With further studies and a struggling reflection on the Scriptures, I came to believe what I read in the Fathers. The Bible made more sense in light of the early Church than it did in light of modern Evangelicalism. Scripture took on a profound new character as the Spirit spoke to my heart freshly. I felt as if I was now under the guidance of Christians who knew the mind of Christ. For the first time ever I realized that, as a Christian, I am part of a religion with a history, with real heroes and real faith, not simply a bundle of words penned by men on a different planet. The spiritual explosion ignited on Pentecost was not extinguished. The gates of Hades did not prevail against the Church!

Notes:

16. For initiation into an early Christian understanding of this essential doctrine, good starting places are “II Clement” and “To Diognetus,” and On the Incarnation of the Word of God, by St. Athanasius. The patristic position on salvation is sustained by a multitude of Scriptures most of us tend to explain away when discussing the subject. Irenaeus’s book Against Heresies and Origen’s Against Celsus are excellent introductions to heretical and philosophical understandings of salvation. Lutheran scholar J. Pelikan, in his Development of Doctrine series (vol. 1), is one of the few Protestants who acknowledge and try to deal with the striking similarities between the Gnostic and Protestant positions on salvation, although I personally believe he dismisses it without adequate explanation.

17. Good starting places to understand the Eucharist include the epistles of Ignatius, Justin Martyr’s First Apology, and Irenaeus’s Against Heresies. The interpretation of what the early Christians may have specifically meant remains disputed, but three basic positions find consonance with the early record: Lutheran (consubsantiation), Catholic (transubstantiation), and Orthodox (similar to Catholic, but with a more mystical approach). The Anglican position is undefined, but would generally be classified with the Lutheran understanding.

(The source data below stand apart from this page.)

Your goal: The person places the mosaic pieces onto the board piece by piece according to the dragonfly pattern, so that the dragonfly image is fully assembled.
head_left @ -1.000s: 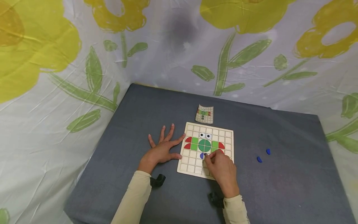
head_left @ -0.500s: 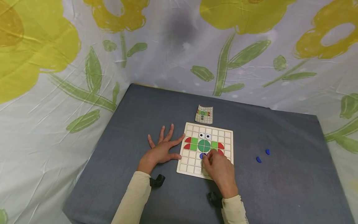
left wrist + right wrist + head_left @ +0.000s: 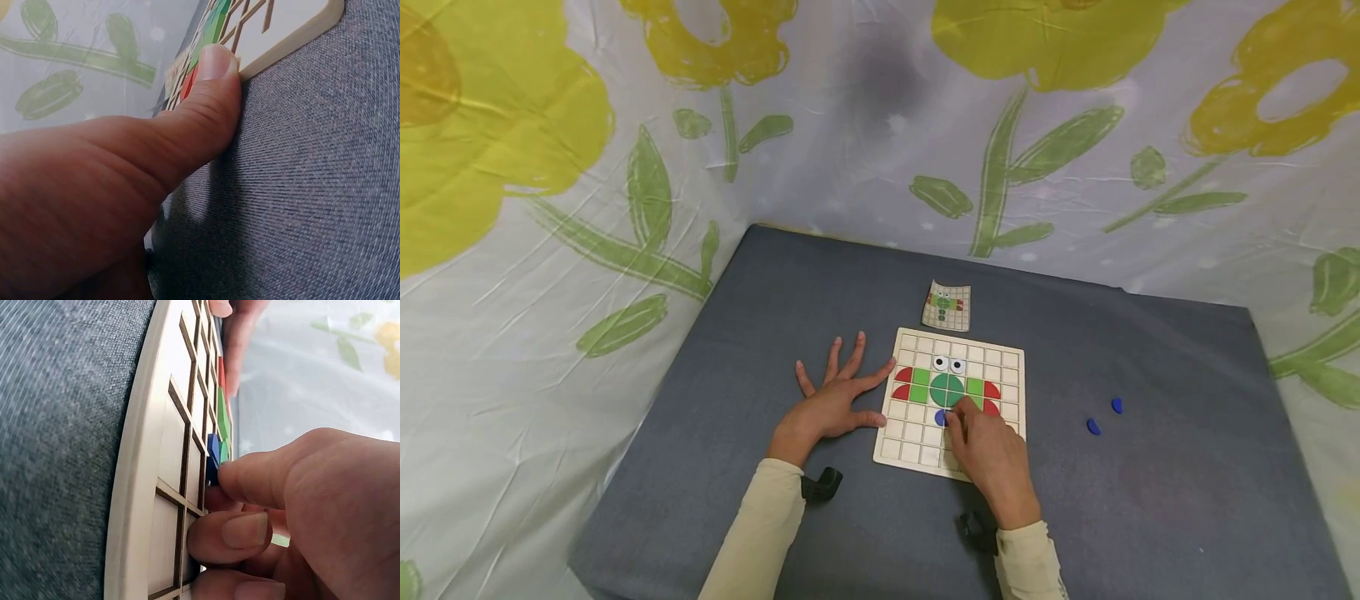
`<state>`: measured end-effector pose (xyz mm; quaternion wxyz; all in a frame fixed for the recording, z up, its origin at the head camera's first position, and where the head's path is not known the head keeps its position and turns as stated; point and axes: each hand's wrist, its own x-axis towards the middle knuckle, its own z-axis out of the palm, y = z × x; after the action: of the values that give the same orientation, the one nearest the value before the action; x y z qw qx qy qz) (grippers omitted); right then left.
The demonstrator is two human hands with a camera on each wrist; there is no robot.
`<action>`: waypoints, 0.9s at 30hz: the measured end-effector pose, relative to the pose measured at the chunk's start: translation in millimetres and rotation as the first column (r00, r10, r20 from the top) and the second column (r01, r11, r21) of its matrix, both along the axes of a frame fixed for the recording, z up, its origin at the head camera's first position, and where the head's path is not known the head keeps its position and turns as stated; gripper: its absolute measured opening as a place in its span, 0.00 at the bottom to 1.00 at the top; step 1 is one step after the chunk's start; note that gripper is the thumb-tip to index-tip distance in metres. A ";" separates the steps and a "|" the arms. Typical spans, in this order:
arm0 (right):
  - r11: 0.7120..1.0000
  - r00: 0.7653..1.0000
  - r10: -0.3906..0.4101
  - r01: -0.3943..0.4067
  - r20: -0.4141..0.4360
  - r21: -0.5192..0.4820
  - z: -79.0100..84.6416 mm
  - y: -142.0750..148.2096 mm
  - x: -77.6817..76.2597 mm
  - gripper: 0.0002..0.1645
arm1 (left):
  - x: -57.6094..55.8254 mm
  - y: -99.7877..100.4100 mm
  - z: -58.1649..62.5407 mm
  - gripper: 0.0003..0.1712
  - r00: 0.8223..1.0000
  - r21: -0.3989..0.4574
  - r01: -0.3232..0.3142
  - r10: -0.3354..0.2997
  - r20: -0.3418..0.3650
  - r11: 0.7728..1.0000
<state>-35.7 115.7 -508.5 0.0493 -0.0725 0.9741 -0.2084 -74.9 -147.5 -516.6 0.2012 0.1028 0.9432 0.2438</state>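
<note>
A square wooden grid board lies on the grey table with coloured pieces in its cells: white eyes, a green circle, light green squares and red quarter-rounds. My left hand has its fingers spread, thumb and index finger touching the board's left edge. Below the green circle sits a blue quarter-round piece. Right beside it, my right hand pinches another blue piece against the board; the fingers mostly hide it in the head view.
Two loose blue pieces, one farther back and one nearer, lie on the table to the right. A slightly curled pattern card lies behind the board. Flower-printed cloth hangs behind and beside the table.
My right hand has shifted slightly left, its fingertips closer to the seated blue piece. The left hand stays at the board's edge.
</note>
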 end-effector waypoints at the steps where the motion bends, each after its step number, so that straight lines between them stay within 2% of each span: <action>1: 1.000 1.000 0.001 -0.001 0.001 0.003 -0.2 -0.1 -0.2 0.10 | -0.1 -0.2 -0.4 0.58 1.000 0.001 0.001 -0.001 0.000 1.000; 14: 1.000 1.000 -0.005 0.004 -0.010 -0.009 -1.2 1.3 -0.9 0.11 | -0.5 0.1 0.0 0.58 1.000 0.003 0.003 -0.003 0.005 1.000; 20: 0.996 1.000 -0.029 0.029 0.009 -0.085 -1.2 8.8 -0.6 0.12 | -0.4 0.3 0.4 0.58 1.000 -0.004 0.004 -0.004 0.006 1.000; 27: 0.980 0.994 -0.086 0.073 -0.064 -0.183 6.2 32.5 -1.3 0.14 | 0.9 0.5 3.0 0.58 1.000 -0.004 -0.002 0.002 -0.003 1.000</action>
<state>-37.0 148.2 -502.3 -0.0008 -0.0450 0.9545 -0.2949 -74.0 -147.0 -513.5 0.1999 0.1019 0.9440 0.2421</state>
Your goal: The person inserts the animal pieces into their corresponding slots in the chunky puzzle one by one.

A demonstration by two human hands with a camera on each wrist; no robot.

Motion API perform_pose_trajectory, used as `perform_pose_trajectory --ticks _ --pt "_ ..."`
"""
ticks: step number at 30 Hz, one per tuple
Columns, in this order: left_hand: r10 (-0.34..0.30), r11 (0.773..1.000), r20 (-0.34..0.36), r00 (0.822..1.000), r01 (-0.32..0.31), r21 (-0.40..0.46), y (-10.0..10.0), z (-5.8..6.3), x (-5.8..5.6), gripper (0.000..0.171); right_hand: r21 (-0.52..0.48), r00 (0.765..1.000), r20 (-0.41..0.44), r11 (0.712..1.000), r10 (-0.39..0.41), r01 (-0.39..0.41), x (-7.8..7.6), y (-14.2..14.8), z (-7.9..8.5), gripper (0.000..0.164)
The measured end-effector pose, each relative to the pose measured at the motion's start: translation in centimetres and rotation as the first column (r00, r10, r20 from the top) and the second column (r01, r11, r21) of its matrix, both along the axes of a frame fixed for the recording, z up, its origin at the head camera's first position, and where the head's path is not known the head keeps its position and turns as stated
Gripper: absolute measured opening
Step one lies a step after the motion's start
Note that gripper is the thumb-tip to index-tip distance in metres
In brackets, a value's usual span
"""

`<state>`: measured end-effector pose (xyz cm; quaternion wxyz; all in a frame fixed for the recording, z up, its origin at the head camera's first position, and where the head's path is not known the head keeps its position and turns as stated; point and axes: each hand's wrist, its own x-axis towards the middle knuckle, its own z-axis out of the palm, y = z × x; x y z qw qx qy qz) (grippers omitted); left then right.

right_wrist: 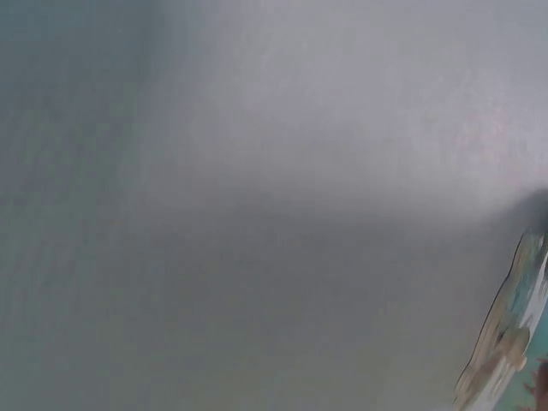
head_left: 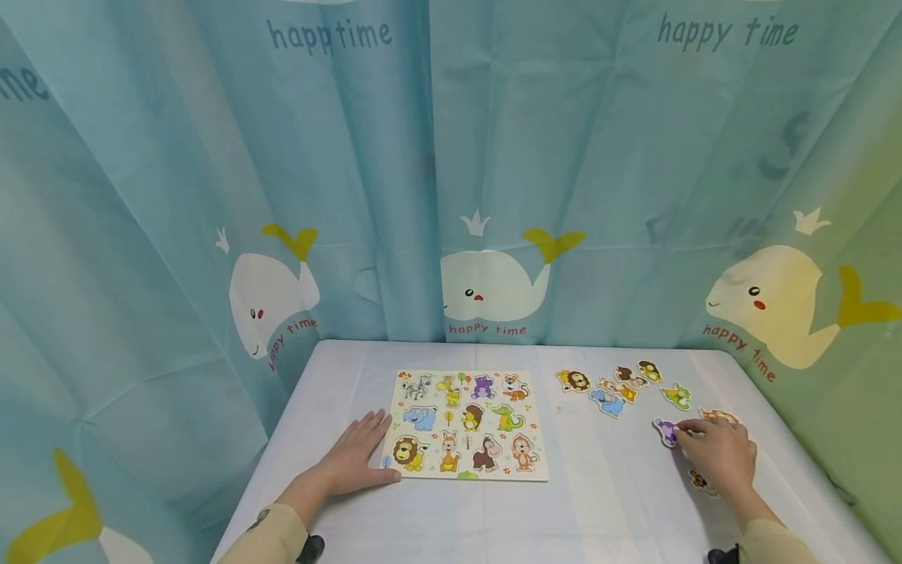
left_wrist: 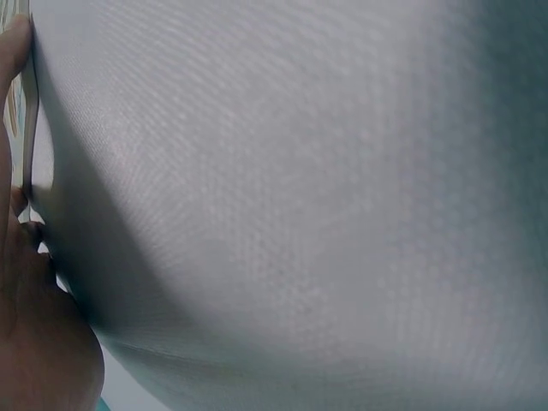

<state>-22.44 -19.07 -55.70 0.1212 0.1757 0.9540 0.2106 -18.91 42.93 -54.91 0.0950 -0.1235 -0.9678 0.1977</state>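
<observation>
A flat animal puzzle board (head_left: 456, 419) lies on the white-covered table, with printed animals such as a lion, an elephant and a crocodile. My left hand (head_left: 355, 458) rests at its left edge, fingers extended and thumb at the near-left corner. In the left wrist view the thumb (left_wrist: 14, 50) lies against the board's edge. Over on the right side, my right hand (head_left: 720, 454) pinches a purple hippo puzzle piece (head_left: 665, 432) by its right side. Under and around that hand lie an orange piece (head_left: 720, 415) and a dark-and-orange piece (head_left: 701, 482), both partly covered.
Several loose animal pieces lie to the board's right: a lion (head_left: 574, 381), a blue elephant (head_left: 607, 403), a kangaroo (head_left: 618, 389), a gorilla (head_left: 631, 377), a hedgehog (head_left: 649, 371) and a green crocodile (head_left: 678, 396). A blue whale-print curtain (head_left: 493, 180) hangs behind the table (head_left: 592, 501).
</observation>
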Motion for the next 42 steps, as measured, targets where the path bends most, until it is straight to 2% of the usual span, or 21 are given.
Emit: perform_pose_trajectory --ticks 4,8,12,17,25,42 --pt "0.001 1.000 -0.004 1.000 -0.001 0.001 0.0 -0.1 0.0 0.113 0.066 0.990 -0.077 0.991 0.122 -0.117 -0.3 -0.8 -0.3 0.018" --pt "0.003 1.000 -0.002 1.000 -0.003 0.004 0.0 -0.2 0.1 0.113 0.076 0.981 -0.095 0.984 0.169 -0.162 -0.6 -1.4 -0.6 0.016" --pt "0.005 1.000 0.001 1.000 -0.005 0.010 0.0 -0.1 0.2 0.113 0.060 0.986 -0.089 0.989 0.139 -0.134 -0.6 -2.0 -0.7 0.016" --pt "0.010 1.000 -0.004 1.000 -0.009 0.009 0.0 -0.1 0.3 0.112 0.036 0.996 -0.065 0.998 0.062 -0.059 -0.5 -2.7 -0.5 0.019" --pt "0.006 1.000 -0.011 1.000 -0.005 0.007 -0.1 -0.2 0.2 0.112 -0.018 0.999 0.014 0.999 -0.044 0.045 -0.9 -3.2 -0.1 0.020" --pt "0.017 1.000 -0.008 1.000 -0.016 0.015 0.1 0.1 0.3 0.111 -0.036 0.999 0.008 0.998 -0.050 0.050 -1.0 -3.3 -0.2 0.022"
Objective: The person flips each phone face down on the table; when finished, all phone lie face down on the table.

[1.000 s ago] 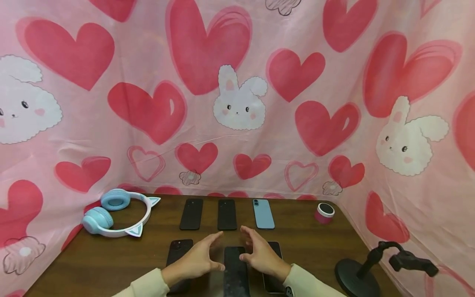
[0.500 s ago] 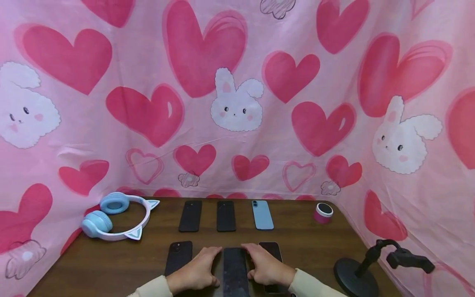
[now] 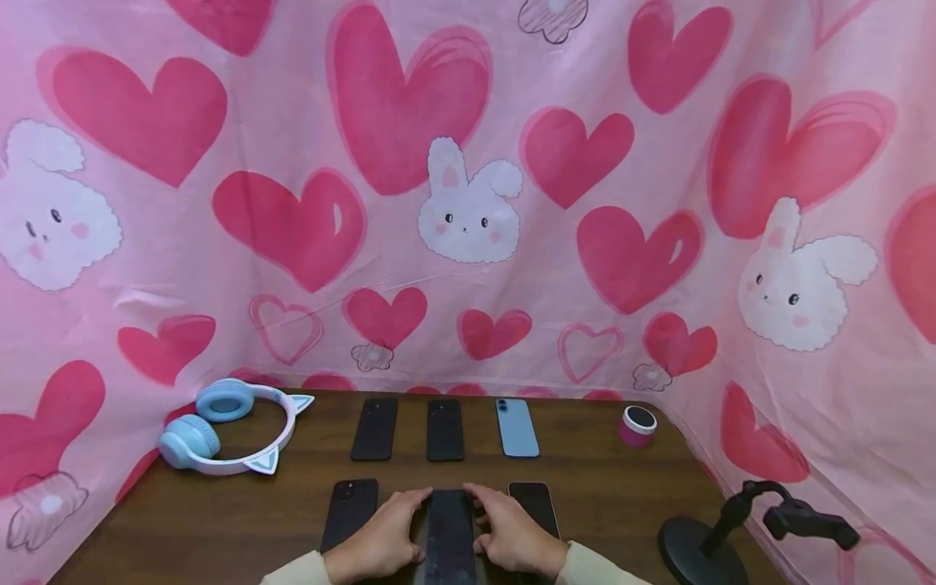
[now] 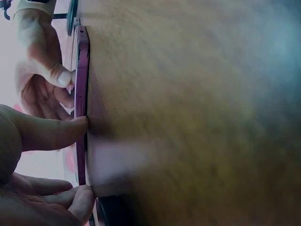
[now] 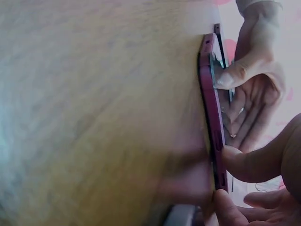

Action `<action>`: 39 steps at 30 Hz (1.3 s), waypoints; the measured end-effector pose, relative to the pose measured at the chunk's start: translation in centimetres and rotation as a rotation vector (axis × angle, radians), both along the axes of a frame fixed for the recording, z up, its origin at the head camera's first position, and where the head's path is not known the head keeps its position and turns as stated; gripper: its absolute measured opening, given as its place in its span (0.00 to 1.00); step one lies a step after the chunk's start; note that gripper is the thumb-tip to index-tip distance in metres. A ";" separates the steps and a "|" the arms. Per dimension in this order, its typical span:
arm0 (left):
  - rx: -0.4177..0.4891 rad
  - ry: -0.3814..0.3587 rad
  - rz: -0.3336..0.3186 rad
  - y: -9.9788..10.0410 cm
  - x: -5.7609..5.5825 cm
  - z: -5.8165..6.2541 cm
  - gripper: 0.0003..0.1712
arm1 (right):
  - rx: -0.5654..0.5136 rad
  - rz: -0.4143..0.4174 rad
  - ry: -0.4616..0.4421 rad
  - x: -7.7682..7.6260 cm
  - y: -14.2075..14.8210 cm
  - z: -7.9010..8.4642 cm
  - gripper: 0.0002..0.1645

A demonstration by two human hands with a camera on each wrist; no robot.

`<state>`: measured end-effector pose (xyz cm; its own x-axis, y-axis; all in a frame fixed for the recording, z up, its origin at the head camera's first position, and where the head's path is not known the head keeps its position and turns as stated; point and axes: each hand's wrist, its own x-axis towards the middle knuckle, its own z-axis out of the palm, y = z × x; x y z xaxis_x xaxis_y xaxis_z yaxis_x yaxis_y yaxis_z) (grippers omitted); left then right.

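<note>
A dark smartphone (image 3: 451,536) lies at the front middle of the table, between both hands. My left hand (image 3: 379,538) holds its left long edge, thumb nearer me and fingertips towards the far corner. On the opposite long edge, my right hand (image 3: 521,536) holds it the same way. The left wrist view shows the phone's purplish-pink side (image 4: 82,94) low over the wood, with thumb and fingertips against it. From the right wrist, the matching side (image 5: 212,103) appears with that hand's thumb and fingertips on it.
Black phones lie left (image 3: 349,512) and right (image 3: 535,505), partly under the hands. Behind are two black phones (image 3: 374,429) (image 3: 445,431) and a light blue one (image 3: 517,428). Cat-ear headphones (image 3: 281,435), a pink round container (image 3: 639,426) and a black stand (image 3: 705,552) sit further out.
Both hands have come down and closed in from above the phone to its two long edges. Over the last half second the phone has shifted slightly left between them.
</note>
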<state>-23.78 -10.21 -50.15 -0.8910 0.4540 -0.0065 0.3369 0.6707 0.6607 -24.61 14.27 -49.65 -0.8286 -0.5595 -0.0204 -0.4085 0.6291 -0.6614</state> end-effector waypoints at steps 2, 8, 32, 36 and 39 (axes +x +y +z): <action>0.005 0.006 0.007 -0.1 0.0 0.2 0.49 | -0.021 -0.019 -0.001 0.1 -0.2 0.0 0.45; 0.048 -0.027 -0.009 -0.5 0.0 0.4 0.53 | -0.109 -0.060 -0.005 0.3 -0.6 -0.5 0.44; 0.376 -0.326 0.130 -0.7 1.1 0.8 0.47 | -0.368 -0.182 -0.314 1.3 -1.4 -0.4 0.43; 0.435 -0.356 0.145 -0.8 0.9 0.7 0.47 | -0.392 -0.192 -0.332 1.2 -1.8 -0.4 0.42; 0.444 -0.344 0.161 -0.8 0.8 0.6 0.46 | -0.405 -0.195 -0.327 1.1 -2.1 -0.5 0.42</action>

18. Excellent points of reference with early Christianity in the subject of ecclesiology include Clement of Rome’s Epistle to the Corinthians, Ignatius’s Epistles, Justin Martyr’s Dialogue with Trypho, a Jew and Cyprian’s On the Unity of the Church. The concept of an invisible Church was not to come into Christian thought until the sixteenth century, yet even this was resisted by many Reformers. See, for instance, Frank Cross’ Anglicanism, which documents the process of reform in the Anglican Church through the seventeenth century. Irenaeus’ Against Heresies, III is an excellent introduction to the subject of Apostolic Succession and its importance to the early Church. While Alistair McGrath (Christian Doctrine) and others may downplay the importance of ecclesiological structure in the early Church, the writings of the Fathers speak otherwise.

19. Hippolytus’s The Apostolic Tradition and the early liturgies of the Church (v. 8, ANF) are excellent introductions.

20. For an excellent summary of early Christian belief on the after-life see the fragment “Against Plato” ascribed to Hippolytus.